Moja żona kilka lat temu leczyła się na bezsenność. Lekarz przepisał jej leki, po których co prawda lepiej spała, ale mocno się od nich uzależniła, bierze coraz większe dawki, nie może ich sama odstawić, bo źle się czuje. Teraz lekarz zaleca jej detoks i terapię, ale żona bardzo się tego boi. Leki pomagają jej też na lęk i niepokój związany z kłopotami i stresem w pracy, więc obawia się funkcjonowania bez nich. Żona ma dopiero 50 lat i wiem, że potrzebuje pomocy. Czy ciężko wychodzi się z uzależnienia od leków? Na czym polega takie leczenie? – pyta Grzegorz
Na pytania Czytelników odpowiada dr n. med. Sławomir Wolniak, specjalista psychiatra, ordynator Kliniki Wolmed w Dubiu k. Bełchatowa.
Z Pana opisu wynika, że bezsenność żony mogła być spowodowana problemami w pracy, długotrwałym i narastającym stresem. Jednocześnie z lekami nasennymi żona była powinna rozpocząć psychoterapię, by nauczyć się radzić sobie w niepokojących sytuacjach. Leki mogła bowiem przyjmować od 2 do 4 tygodni, a jeśli ciągnęło się to miesiącami, czy wręcz latami, dawki musiały się zwiększać, by osiągnąć oczekiwany efekt. Teraz rzeczywiście wskazany jest detoks polekowy, ale i terapia. A czym jest uzależnienie od leków? To stan charakteryzujący się przymusem psychicznym oraz fizycznym zażywania danego farmaceutyku. Uzależnienie wywołuje zmiany w zachowaniu człowieka, który inaczej postrzega świat i bliskie mu osoby. Leki dają mu oczekiwany efekt psychiczny lub fizyczny, a niedostarczenie ich organizmowi powoduje nieprzyjemne, bądź wręcz bolesne doznania. Nadużywanie leków wywołuje skutki uboczne, do których należą m.in.: bezsenność, drażliwość, nerwowość, nerwobóle, czy apatia. Celem ich uniknięcia jest przyjmowanie większych dawek, co z kolei zwiększa prawdopodobieństwo przedawkowania i wystąpienia działań niepożądanych. A należą do nich m.in.: senność, zaburzenia koordynacji ruchowej ciała, amnezja następcza, osłabienie świadomości, niewyraźna mowa, zaburzenia akomodacji – widzenia przedmiotów znajdujących się w różnych odległościach, osłabienie siły mięśni. Leki najpierw uzależniają psychicznie, później fizycznie. Uzależnienie somatyczne może na tyle zmienić funkcjonowanie organizmu, że przy nagłym odstawieniu farmaceutyków dochodzi do zmiany pracy narządów wewnętrznych, wśród których są zaburzenia ciśnienia krwi, oddychania, czynności serca oraz pracy układu pokarmowego.
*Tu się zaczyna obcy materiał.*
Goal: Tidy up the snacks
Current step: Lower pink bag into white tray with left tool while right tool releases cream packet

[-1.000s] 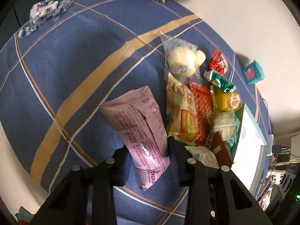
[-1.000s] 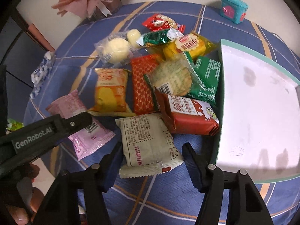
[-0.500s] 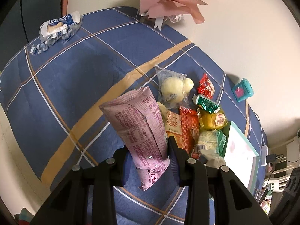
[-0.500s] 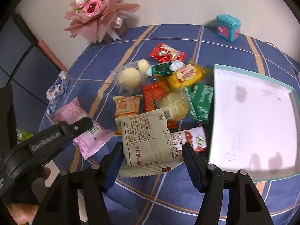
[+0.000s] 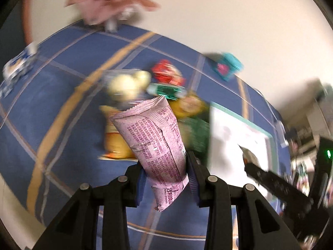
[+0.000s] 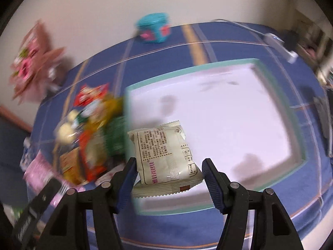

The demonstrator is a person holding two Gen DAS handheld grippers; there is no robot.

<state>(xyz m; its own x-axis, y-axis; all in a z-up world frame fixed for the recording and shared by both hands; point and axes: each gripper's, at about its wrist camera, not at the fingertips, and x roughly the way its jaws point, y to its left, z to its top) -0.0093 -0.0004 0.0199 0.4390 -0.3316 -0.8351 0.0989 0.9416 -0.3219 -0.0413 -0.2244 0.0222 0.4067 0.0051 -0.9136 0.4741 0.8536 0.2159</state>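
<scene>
Left wrist view shows the left gripper (image 5: 165,179) clenched on a pink snack packet (image 5: 155,143), both pads pressed against its lower sides, the packet standing up and away from the camera with its printed back facing the lens and its crimped bottom end hanging between the fingers. It is held above the blue plaid tablecloth (image 5: 52,112), clear of the surface. Behind it, blurred, lies the snack pile: a clear bag of pale round buns (image 5: 127,84), a red packet (image 5: 167,74), a green wrapper (image 5: 167,89) and a yellow-orange packet (image 5: 113,139). To the right sits the white tray (image 5: 235,137) with a teal rim, and past it a teal box (image 5: 226,67) near the wall; a pink bouquet (image 5: 110,0) stands at the far edge of the table. Right wrist view shows the right gripper (image 6: 169,177) grasping a cream snack packet (image 6: 166,156), fingers closed on its two side edges, printed back upward. The packet hangs over the near left part of the white tray (image 6: 229,112), above its floor; whether it touches the tray cannot be told. The blurred snack pile (image 6: 91,133) lies just left of the tray rim, and the other gripper with its pink packet (image 6: 39,168) shows at lower left.
</scene>
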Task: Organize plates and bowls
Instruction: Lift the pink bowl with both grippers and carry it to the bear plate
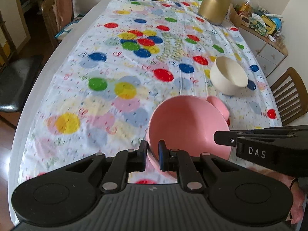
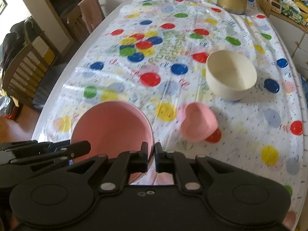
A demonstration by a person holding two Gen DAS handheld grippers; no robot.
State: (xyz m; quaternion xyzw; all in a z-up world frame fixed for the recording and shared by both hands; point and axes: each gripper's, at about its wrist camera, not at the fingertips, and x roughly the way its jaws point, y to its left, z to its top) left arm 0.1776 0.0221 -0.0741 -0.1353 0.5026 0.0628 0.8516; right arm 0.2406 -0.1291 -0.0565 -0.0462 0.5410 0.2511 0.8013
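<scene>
Left wrist view: left gripper [image 1: 152,155] clamped on the near rim of a round pink plastic bowl [image 1: 184,127], jaws pressed together with only the thin wall between them. Bowl tilted, mouth facing the camera, apparently lifted off the white tablecloth printed with coloured dots [image 1: 115,88], though blur makes that uncertain. Right gripper [image 1: 216,137] entering from the right, tip at the bowl's opposite rim. Behind the pink bowl, partly hidden, a small pink dish [image 1: 219,105]; further back and right, a cream round bowl [image 1: 227,79] standing well apart. Far beyond, a gold metal jug [image 1: 213,5]. Left of the pink bowl, broad bare cloth running out to the table's curved white edge [image 1: 48,61].

Right wrist view: right gripper [image 2: 153,154] closed on the pink bowl's [image 2: 111,129] right rim, jaws nearly touching. Left gripper's fingers [image 2: 80,147] reaching in from the left. Right of the bowl, the heart-shaped pink dish [image 2: 199,124] near; beyond it the cream bowl [image 2: 231,75]. Open cloth [image 2: 250,134] right of the dish, up to the table edge.
</scene>
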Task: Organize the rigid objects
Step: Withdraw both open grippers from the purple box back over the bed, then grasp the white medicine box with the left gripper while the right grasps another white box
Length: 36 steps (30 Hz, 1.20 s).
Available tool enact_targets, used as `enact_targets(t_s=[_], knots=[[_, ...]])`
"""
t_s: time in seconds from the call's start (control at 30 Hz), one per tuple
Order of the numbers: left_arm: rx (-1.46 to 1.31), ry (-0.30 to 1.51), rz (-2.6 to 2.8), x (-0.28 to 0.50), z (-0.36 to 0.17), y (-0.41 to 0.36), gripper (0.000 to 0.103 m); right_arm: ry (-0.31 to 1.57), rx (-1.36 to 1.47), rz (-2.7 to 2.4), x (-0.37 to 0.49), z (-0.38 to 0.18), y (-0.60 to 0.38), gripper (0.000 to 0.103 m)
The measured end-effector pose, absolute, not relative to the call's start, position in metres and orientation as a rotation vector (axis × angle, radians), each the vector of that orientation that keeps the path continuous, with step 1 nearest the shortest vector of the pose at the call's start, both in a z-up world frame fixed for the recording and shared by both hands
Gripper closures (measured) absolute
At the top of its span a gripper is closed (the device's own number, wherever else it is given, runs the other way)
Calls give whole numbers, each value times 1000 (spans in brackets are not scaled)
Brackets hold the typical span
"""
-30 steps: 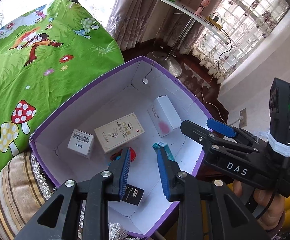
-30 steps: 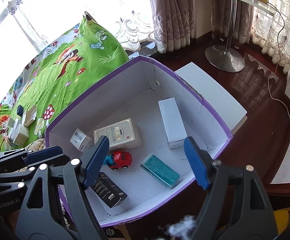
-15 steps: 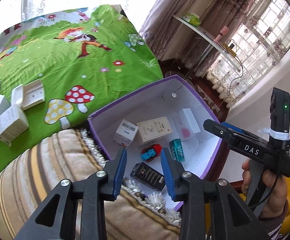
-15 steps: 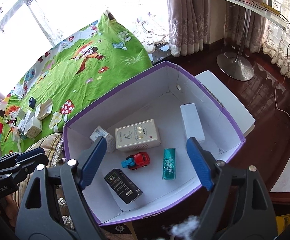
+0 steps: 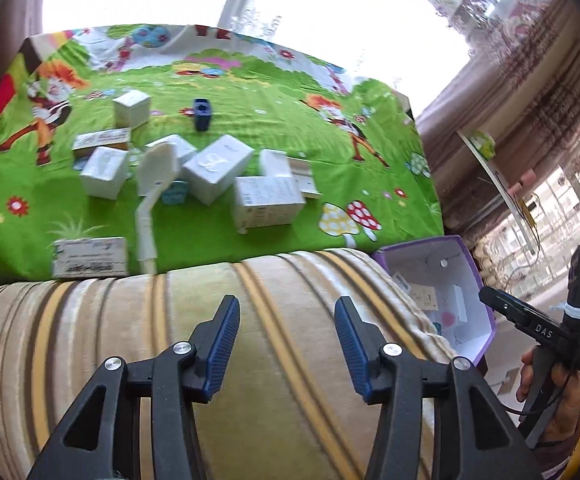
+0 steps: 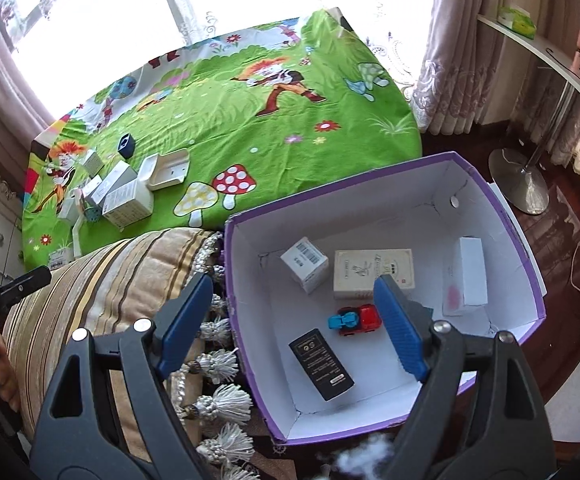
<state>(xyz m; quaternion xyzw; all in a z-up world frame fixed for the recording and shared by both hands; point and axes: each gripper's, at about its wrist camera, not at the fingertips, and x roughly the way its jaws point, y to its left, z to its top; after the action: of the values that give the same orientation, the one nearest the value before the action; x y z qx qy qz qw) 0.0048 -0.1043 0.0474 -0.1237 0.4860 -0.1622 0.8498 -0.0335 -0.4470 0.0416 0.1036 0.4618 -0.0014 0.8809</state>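
Note:
A purple box (image 6: 501, 216) with a white inside stands on the floor beside the bed; it also shows in the left wrist view (image 5: 485, 320). In it lie a barcode box (image 6: 303, 264), a cream box (image 6: 369, 272), a white box (image 6: 467, 276), a red and blue toy car (image 6: 355, 319) and a black box (image 6: 321, 364). Several white boxes (image 5: 218, 168) and a dark blue block (image 5: 202, 113) lie on the green bedsheet (image 5: 250, 112). My left gripper (image 5: 286, 344) is open and empty over a striped cushion (image 5: 130, 340). My right gripper (image 6: 290, 328) is open and empty above the box's near left part.
A white scoop-like tool (image 5: 148, 216) lies among the boxes on the sheet. The cushion's tassels (image 6: 222, 400) hang next to the purple box. A table stand (image 6: 523, 184) and curtains (image 6: 461, 48) are at the right, over a dark wood floor.
My left gripper has swung away from the purple box toward the bed and opened wider. A teal box fell into the purple box; my right finger now covers that spot. The right gripper has pulled back.

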Motion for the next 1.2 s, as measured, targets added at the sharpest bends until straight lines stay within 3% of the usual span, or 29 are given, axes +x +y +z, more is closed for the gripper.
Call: enact_targets(t_s=[0.23,0.37,0.5,1.2], knots=[[-369,1014,-194,-7,37,-33,42,959,123,84,-27,54,-399,18],[-369,1017,-133,-7,34,-16,29,960,102,140,-23,59,-377,17],[-340,1053,-74,2,28,-6,24,965,74,182,-18,59,-356,17],[-153,1299,6,85,-23,-16,20,957,-34,316,-3,77,-282,17]])
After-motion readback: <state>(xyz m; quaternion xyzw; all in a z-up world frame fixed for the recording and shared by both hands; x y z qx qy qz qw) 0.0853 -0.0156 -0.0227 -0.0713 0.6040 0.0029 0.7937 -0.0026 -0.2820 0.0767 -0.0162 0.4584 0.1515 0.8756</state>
Oczyszczenie organizmu rozpoczyna detoksykacja, której celem jest usunięcie z niego szkodliwych substancji – toksyn, wywołujących objawy tzw. zatrucia. Detoks pozwala też zmniejszyć ryzyko i złagodzić symptomy zespołu abstynencyjnego. Istotą oczyszczenia organizmu jest podawanie płynów infuzyjnych, witamin, krystaloidów, leków oraz uzupełnianie poziomu elektrolitów. Detoksykacja polekowa trwa minimum 10 dni, a długość jej trwania zależy od dawek przyjmowanych leków oraz długości trwania uzależnienia. Wskazane jest też, aby detoksykacja odbywała się pod kontrolą lekarza i pielęgniarki. Lekarz może też zdecydować o podawaniu leków z innych grup, które będą pomocne w zapobieganiu wpływu różnych szkodliwych substancji na mózg oraz w łagodzeniu objawów odstawiennych i powstrzymaniu nawrotów. Po zakończeniu detoksu pacjent powinien znaleźć się pod stałą opieką terapeuty uzależnień, by poddać się terapii. Podczas sesji dowie się, jak zmienić niezdrowe wzorce myślenia i zachowania, wspólnie z terapeutą opracuje strategię radzenia sobie z chęcią powrotu do nałogu. Terapia może mieć formę sesji indywidualnych, grupowych oraz rodzinnych.